■ Problem to solve
From the records, pick out and copy each line containing "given".
**********
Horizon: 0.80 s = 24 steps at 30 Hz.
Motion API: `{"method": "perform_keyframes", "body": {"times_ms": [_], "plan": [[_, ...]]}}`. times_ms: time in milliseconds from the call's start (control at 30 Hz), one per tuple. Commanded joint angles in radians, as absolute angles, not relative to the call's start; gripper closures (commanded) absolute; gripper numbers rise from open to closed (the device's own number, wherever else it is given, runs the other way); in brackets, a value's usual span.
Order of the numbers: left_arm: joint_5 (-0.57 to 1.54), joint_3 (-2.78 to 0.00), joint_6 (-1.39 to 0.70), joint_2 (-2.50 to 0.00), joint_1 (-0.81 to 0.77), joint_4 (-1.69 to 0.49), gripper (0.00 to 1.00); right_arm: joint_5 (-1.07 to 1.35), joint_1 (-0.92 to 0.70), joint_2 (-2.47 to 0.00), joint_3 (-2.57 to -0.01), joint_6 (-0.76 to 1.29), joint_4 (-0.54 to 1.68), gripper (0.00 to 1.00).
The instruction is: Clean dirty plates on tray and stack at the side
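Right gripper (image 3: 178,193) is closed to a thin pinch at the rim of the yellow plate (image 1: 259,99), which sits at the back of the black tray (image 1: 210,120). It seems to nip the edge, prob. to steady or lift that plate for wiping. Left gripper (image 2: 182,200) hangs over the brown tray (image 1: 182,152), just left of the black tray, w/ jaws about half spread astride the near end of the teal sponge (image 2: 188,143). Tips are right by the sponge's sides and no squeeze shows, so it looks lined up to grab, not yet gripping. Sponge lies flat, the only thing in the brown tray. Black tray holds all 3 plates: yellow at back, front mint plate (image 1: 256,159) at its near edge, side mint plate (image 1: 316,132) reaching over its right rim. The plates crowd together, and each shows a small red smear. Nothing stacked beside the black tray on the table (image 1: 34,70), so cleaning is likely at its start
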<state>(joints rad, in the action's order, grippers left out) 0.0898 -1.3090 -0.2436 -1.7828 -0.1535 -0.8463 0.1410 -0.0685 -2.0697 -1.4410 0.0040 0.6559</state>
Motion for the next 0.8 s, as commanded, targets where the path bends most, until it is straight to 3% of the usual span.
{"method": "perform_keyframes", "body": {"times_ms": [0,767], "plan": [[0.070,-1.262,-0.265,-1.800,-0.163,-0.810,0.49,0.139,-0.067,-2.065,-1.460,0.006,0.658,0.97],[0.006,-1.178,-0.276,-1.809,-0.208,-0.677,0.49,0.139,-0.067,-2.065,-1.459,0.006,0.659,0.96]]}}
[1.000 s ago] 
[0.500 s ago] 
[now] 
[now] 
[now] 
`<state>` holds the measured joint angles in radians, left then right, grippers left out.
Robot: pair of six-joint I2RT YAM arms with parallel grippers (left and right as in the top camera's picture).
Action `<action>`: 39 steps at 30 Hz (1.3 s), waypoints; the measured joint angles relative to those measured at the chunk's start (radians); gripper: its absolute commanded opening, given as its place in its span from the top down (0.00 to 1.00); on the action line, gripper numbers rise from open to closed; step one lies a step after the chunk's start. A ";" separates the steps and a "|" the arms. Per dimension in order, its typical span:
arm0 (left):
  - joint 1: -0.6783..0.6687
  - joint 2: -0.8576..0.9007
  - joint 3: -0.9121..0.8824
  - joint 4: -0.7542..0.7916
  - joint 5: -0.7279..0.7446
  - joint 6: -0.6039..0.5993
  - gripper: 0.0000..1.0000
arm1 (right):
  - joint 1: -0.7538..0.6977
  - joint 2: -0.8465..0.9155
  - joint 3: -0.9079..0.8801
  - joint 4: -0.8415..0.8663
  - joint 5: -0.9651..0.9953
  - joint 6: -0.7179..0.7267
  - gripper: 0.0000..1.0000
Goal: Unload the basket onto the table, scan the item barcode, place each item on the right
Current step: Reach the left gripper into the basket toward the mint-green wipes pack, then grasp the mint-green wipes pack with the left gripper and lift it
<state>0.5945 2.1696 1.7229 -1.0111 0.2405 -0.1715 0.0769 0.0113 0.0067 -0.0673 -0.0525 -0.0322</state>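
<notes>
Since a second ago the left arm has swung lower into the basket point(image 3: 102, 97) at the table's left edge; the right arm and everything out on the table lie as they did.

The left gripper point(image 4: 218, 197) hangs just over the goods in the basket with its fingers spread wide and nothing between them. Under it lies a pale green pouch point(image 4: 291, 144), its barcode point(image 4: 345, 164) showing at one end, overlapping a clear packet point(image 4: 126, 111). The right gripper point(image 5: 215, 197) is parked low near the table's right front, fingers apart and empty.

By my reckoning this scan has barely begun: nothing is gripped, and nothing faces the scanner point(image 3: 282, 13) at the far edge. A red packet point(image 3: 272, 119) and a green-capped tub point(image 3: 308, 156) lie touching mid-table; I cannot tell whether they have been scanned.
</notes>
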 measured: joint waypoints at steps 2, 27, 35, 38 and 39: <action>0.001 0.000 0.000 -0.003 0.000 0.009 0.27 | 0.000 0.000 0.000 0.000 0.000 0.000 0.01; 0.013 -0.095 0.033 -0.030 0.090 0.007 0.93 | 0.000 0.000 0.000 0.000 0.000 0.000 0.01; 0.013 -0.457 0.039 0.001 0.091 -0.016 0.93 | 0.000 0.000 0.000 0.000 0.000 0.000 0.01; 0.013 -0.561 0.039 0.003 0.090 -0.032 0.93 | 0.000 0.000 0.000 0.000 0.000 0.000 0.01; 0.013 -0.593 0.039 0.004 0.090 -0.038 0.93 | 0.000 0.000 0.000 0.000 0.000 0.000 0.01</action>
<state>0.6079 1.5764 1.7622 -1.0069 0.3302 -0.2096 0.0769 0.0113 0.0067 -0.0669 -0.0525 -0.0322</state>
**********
■ Result below
Motion API: `{"method": "perform_keyframes", "body": {"times_ms": [_], "plan": [[_, ...]]}}`. times_ms: time in milliseconds from the call's start (control at 30 Hz), one per tuple. Commanded joint angles in radians, as absolute angles, not relative to the call's start; gripper closures (commanded) absolute; gripper numbers rise from open to closed (the device's own number, wherever else it is given, runs the other way); in brackets, a value's usual span.
Action `<action>`: 39 steps at 30 Hz (1.3 s), waypoints; the measured joint angles relative to those measured at the chunk's start (radians); gripper: its absolute commanded opening, given as its place in its span from the top down (0.00 to 1.00); on the action line, gripper numbers rise from open to closed; step one lies a step after the chunk's start. A ";" separates the steps and a "|" the arms. Per dimension in order, its typical span:

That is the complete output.